*** Opening Data block ***

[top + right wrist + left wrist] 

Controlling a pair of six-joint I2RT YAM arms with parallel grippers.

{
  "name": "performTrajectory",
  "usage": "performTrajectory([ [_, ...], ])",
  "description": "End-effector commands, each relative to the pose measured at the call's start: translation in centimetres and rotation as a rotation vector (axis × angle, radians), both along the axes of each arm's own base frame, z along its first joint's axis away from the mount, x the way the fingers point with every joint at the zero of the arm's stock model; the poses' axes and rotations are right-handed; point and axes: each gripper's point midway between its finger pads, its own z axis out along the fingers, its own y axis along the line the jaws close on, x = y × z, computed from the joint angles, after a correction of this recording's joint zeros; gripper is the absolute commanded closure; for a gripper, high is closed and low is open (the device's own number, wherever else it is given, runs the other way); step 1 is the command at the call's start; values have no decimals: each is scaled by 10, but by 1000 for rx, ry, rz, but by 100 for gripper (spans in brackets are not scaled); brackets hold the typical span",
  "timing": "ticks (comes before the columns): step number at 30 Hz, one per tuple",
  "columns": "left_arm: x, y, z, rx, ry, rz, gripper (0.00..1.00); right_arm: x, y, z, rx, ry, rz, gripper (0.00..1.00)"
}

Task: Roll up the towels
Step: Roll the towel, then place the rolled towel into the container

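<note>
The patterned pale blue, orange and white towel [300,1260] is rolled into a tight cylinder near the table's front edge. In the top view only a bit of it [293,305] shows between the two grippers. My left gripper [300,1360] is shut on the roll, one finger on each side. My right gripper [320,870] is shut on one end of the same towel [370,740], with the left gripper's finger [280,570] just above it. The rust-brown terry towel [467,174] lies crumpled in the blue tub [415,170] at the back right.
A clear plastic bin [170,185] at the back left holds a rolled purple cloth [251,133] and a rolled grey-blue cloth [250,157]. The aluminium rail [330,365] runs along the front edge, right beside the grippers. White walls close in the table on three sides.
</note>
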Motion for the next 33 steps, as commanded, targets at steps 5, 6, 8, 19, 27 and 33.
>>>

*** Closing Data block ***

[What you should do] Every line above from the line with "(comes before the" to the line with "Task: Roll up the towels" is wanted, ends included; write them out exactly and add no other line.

[Reply to the task]
  "timing": "ticks (comes before the columns): step number at 30 Hz, one per tuple",
  "columns": "left_arm: x, y, z, rx, ry, rz, gripper (0.00..1.00); right_arm: x, y, z, rx, ry, rz, gripper (0.00..1.00)"
}

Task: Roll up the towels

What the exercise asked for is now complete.